_PROBLEM DESCRIPTION_.
Please repeat the records word for word and skip the pictures.

_RECORDS FOR THE TASK_.
◇ ◇ ◇ ◇

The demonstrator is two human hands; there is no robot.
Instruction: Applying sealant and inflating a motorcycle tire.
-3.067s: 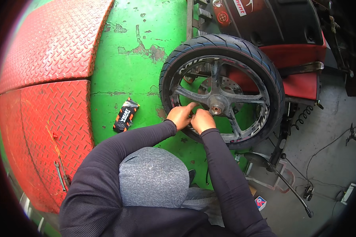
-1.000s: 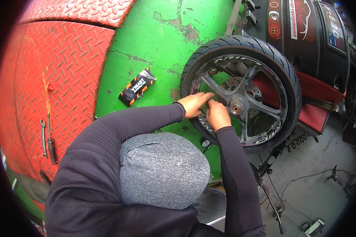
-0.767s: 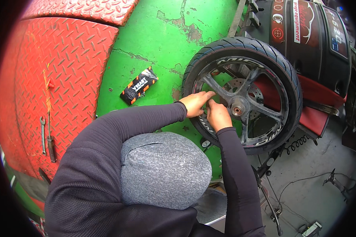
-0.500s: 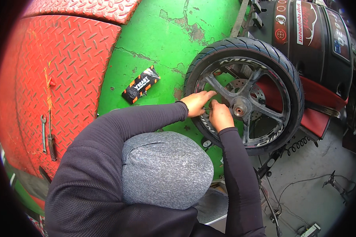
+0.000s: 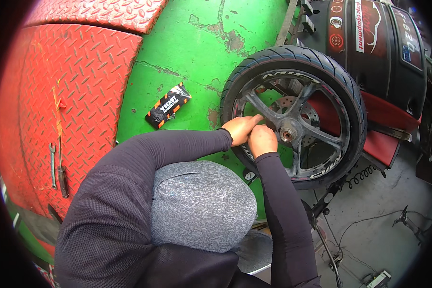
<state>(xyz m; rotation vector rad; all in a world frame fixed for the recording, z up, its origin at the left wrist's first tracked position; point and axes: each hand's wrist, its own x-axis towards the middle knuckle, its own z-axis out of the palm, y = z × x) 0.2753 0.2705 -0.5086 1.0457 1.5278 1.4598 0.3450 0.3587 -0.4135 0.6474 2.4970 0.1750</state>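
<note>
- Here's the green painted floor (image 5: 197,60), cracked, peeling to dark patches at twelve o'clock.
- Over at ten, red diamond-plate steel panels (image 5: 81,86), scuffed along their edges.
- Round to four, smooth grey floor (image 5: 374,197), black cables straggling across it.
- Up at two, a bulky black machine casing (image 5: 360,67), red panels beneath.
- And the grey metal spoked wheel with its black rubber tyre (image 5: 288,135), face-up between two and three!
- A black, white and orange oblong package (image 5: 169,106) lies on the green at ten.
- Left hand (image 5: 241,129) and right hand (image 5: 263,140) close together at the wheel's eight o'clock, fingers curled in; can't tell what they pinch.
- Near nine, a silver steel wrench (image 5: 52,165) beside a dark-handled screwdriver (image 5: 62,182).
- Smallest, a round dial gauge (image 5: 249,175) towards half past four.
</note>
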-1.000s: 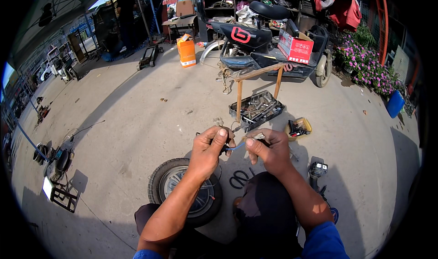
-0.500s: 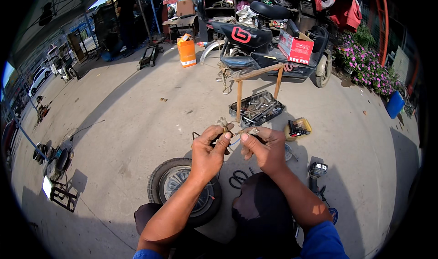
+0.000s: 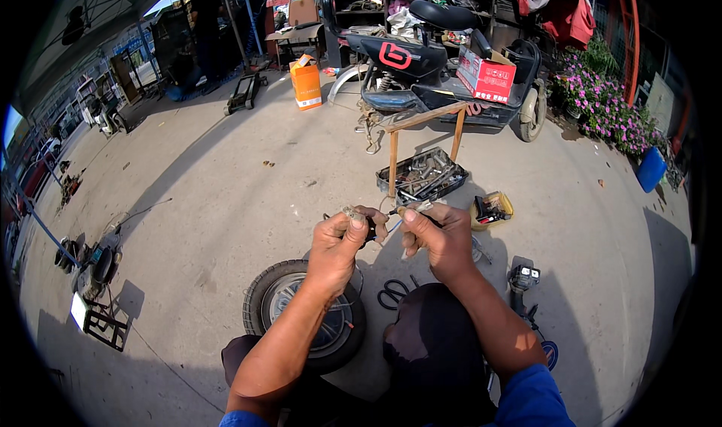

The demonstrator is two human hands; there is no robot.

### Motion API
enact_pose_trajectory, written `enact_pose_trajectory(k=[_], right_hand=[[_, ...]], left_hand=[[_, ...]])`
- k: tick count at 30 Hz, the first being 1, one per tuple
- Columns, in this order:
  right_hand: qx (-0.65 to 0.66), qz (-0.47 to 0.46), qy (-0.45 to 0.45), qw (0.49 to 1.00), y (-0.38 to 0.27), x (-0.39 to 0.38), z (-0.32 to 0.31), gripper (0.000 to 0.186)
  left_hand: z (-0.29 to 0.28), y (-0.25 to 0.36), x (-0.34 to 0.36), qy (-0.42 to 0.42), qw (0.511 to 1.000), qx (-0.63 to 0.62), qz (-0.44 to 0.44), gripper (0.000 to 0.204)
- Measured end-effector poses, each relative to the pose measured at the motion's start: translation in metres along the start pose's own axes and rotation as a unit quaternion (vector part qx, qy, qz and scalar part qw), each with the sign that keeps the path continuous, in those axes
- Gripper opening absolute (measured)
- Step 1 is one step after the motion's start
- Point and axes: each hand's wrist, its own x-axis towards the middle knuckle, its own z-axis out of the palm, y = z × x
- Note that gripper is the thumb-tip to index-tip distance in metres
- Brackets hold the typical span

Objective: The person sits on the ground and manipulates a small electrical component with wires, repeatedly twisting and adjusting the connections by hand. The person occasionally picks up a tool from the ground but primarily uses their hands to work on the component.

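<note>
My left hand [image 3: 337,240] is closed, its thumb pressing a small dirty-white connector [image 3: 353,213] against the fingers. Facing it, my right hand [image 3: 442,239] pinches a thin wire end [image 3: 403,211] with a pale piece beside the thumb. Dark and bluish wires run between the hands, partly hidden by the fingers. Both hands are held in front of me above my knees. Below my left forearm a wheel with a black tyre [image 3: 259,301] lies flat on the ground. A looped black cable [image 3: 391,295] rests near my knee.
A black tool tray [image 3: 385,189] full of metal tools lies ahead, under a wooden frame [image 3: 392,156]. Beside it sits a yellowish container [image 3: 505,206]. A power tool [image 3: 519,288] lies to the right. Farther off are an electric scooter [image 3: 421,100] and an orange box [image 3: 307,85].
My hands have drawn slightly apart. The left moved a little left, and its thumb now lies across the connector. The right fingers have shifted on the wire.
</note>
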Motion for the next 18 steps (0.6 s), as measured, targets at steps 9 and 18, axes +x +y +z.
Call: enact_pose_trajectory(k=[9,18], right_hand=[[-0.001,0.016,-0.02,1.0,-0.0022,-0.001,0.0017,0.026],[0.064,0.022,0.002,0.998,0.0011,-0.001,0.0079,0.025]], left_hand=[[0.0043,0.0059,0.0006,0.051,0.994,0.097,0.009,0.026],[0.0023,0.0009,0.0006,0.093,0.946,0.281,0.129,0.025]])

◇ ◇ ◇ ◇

_EXERCISE RESULT_.
The demonstrator is two human hands; there is no robot.
Instruction: Applying sealant and inflating a motorcycle tire.
-3.067s: 
-1.000s: 
-0.767s: 
-0.500s: 
+0.000s: 
<state>(xyz m; rotation vector rad; all in a world frame fixed for the recording, z up, its origin at the left wrist's first tracked position; point and axes: each hand's wrist, its own x-axis towards the middle knuckle, its own z-axis out of the palm, y = z × x) 0.2753 0.2705 -0.5086 1.0457 1.5278 1.4598 0.3450 0.3587 -0.4135 0.6474 2.4970 0.1750</state>
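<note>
- Here's the green painted floor (image 5: 197,60), cracked, peeling to dark patches at twelve o'clock.
- Over at ten, red diamond-plate steel panels (image 5: 81,86), scuffed along their edges.
- Round to four, smooth grey floor (image 5: 374,197), black cables straggling across it.
- Up at two, a bulky black machine casing (image 5: 360,67), red panels beneath.
- And the grey metal spoked wheel with its black rubber tyre (image 5: 288,135), face-up between two and three!
- A black, white and orange oblong package (image 5: 169,106) lies on the green at ten.
- Left hand (image 5: 241,129) and right hand (image 5: 263,140) close together at the wheel's eight o'clock, fingers curled in; can't tell what they pinch.
- Near nine, a silver steel wrench (image 5: 52,165) beside a dark-handled screwdriver (image 5: 62,182).
- Smallest, a round dial gauge (image 5: 249,175) towards half past four.
</note>
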-1.000s: 
-0.500s: 
+0.000s: 

The demonstrator is two human hands; there is no robot.

### Motion API
enact_pose_trajectory, written `enact_pose_trajectory(k=[_], right_hand=[[_, ...]], left_hand=[[_, ...]])`
- k: tick count at 30 Hz, the first being 1, one per tuple
- Columns, in this order:
  right_hand: qx (-0.65 to 0.66), qz (-0.47 to 0.46), qy (-0.45 to 0.45), qw (0.49 to 1.00), y (-0.38 to 0.27), x (-0.39 to 0.38), z (-0.32 to 0.31), gripper (0.000 to 0.186)
  left_hand: z (-0.29 to 0.28), y (-0.25 to 0.36), x (-0.34 to 0.36), qy (-0.42 to 0.42), qw (0.511 to 1.000), qx (-0.63 to 0.62), qz (-0.44 to 0.44), gripper (0.000 to 0.204)
- Measured end-effector poses, each relative to the pose measured at the motion's start: translation in metres along the start pose's own axes and rotation as a unit quaternion (vector part qx, qy, qz and scalar part qw), each with the sign that keeps the path continuous, in those axes
- Gripper opening absolute (measured)
- Step 1 is one step after the motion's start
- Point and axes: each hand's wrist, its own x-axis towards the middle knuckle, its own z-axis out of the palm, y = z × x
- Note that gripper is the thumb-tip to index-tip distance in metres
- Brackets hold the typical span

Objective: The person sits on the ground and manipulates a small electrical component with wires, repeatedly twisting and adjusting the connections by hand. The person occasionally picks up a tool from the ground but primarily uses their hands to work on the component.

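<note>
My left hand [image 3: 337,240] is closed, its thumb pressing a small dirty-white connector [image 3: 353,213] against the fingers. Facing it, my right hand [image 3: 442,239] pinches a thin wire end [image 3: 403,211] with a pale piece beside the thumb. Dark and bluish wires run between the hands, partly hidden by the fingers. Both hands are held in front of me above my knees. Below my left forearm a wheel with a black tyre [image 3: 259,301] lies flat on the ground. A looped black cable [image 3: 391,295] rests near my knee.
A black tool tray [image 3: 385,189] full of metal tools lies ahead, under a wooden frame [image 3: 392,156]. Beside it sits a yellowish container [image 3: 505,206]. A power tool [image 3: 519,288] lies to the right. Farther off are an electric scooter [image 3: 421,100] and an orange box [image 3: 307,85].
My hands have drawn slightly apart. The left moved a little left, and its thumb now lies across the connector. The right fingers have shifted on the wire.
</note>
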Motion for the next 18 steps (0.6 s), as measured, targets at steps 9 and 18, axes +x +y +z.
Call: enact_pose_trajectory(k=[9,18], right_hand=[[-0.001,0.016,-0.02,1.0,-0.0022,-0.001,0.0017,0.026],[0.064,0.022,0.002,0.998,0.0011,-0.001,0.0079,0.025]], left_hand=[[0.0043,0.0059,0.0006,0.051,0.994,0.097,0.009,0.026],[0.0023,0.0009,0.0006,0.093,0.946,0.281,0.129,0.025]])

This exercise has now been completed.